(Records from a data collection)
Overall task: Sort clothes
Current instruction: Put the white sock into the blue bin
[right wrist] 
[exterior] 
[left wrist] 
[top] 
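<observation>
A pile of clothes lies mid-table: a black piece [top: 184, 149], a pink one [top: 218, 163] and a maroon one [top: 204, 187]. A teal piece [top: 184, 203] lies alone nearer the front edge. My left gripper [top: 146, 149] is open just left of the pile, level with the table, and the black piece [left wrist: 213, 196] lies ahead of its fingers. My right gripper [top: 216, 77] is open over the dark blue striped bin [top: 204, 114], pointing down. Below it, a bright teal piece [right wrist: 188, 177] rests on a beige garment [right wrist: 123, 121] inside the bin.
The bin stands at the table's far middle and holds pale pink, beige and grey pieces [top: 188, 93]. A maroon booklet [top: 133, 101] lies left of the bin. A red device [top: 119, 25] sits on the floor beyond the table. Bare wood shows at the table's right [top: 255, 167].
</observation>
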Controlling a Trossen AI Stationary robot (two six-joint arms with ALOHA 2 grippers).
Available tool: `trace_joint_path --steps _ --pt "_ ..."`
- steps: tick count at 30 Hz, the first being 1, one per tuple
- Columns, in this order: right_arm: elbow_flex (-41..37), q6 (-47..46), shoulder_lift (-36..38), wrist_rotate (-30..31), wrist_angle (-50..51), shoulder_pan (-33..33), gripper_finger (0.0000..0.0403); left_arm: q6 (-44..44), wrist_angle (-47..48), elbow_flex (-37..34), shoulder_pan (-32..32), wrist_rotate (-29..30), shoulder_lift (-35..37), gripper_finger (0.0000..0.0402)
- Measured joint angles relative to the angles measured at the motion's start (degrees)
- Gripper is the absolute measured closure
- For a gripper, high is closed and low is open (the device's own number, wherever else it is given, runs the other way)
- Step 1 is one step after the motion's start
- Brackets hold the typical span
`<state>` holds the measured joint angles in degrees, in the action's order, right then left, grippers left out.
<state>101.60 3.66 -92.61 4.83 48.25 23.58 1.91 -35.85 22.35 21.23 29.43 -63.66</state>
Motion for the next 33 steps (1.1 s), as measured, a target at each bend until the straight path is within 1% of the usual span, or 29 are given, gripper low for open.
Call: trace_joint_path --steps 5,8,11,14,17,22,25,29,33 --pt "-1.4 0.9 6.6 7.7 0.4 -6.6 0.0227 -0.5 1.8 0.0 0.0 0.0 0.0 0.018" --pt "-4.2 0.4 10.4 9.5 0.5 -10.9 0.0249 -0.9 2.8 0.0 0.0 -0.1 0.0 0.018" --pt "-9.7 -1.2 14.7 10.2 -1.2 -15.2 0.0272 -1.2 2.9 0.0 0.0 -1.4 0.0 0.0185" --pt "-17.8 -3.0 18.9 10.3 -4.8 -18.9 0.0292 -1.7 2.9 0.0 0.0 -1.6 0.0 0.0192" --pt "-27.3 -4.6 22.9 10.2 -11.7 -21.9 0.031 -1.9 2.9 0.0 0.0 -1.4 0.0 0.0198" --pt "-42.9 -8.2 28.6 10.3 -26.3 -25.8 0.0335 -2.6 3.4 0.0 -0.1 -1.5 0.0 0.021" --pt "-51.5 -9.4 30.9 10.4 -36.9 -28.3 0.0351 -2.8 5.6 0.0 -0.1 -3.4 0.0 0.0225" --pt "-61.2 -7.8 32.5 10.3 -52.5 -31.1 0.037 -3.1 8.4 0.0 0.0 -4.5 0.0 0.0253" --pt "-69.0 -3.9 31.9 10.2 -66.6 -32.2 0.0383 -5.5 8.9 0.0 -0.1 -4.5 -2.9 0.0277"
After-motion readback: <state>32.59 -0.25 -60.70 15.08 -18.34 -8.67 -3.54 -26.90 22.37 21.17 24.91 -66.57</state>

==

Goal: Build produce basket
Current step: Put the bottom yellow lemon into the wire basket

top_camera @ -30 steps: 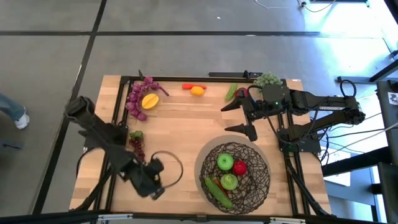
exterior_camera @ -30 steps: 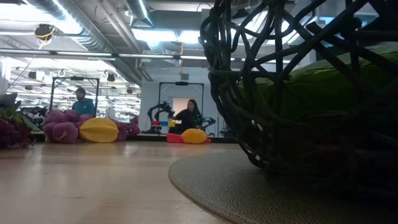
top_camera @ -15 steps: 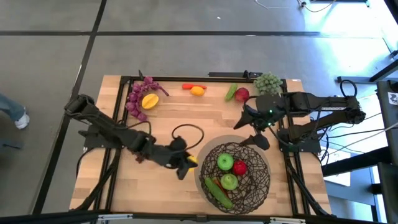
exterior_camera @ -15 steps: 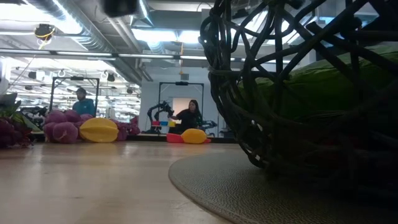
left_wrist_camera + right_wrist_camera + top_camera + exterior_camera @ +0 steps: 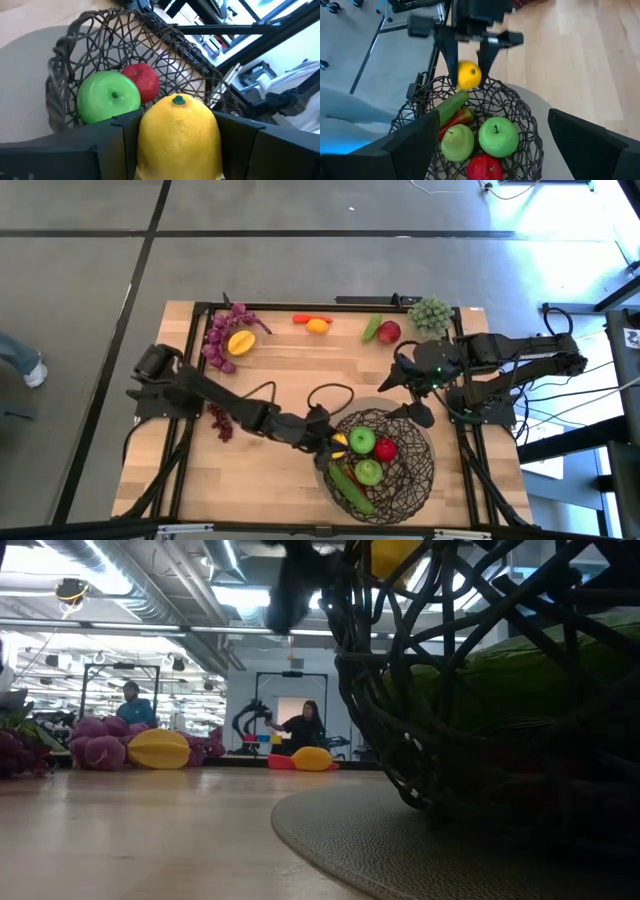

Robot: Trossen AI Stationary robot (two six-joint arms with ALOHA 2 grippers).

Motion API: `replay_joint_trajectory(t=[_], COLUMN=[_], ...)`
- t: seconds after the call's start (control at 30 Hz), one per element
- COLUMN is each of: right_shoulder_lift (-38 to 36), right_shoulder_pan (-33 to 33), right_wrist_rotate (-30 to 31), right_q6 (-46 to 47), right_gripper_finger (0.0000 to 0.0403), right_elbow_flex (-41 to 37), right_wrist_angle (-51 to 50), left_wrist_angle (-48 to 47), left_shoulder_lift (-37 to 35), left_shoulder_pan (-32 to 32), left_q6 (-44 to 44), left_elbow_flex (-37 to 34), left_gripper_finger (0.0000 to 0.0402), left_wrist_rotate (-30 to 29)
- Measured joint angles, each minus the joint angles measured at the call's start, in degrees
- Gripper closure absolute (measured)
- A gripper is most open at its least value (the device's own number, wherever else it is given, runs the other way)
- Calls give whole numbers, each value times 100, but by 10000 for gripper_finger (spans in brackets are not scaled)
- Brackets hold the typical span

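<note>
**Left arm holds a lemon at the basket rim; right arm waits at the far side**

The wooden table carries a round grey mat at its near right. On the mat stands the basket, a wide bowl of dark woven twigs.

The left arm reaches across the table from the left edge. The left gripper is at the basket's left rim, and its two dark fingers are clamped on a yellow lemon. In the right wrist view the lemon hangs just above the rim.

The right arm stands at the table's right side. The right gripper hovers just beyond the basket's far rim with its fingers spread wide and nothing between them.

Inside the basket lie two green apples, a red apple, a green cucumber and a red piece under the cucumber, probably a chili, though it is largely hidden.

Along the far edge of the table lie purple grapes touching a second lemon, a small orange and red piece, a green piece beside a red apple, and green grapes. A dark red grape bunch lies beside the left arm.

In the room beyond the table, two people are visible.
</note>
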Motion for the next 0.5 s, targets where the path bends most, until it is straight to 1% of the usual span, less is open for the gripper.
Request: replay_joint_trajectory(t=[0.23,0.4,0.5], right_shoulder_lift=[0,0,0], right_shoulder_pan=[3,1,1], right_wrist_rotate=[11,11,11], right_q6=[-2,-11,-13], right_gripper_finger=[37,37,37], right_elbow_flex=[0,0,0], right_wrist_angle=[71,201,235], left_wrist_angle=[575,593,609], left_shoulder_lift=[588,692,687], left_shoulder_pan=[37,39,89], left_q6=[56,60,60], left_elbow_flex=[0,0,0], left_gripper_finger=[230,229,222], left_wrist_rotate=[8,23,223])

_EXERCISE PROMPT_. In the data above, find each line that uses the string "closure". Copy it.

_SOLUTION_.
- Gripper is the absolute measured closure
- Gripper closure absolute (measured)

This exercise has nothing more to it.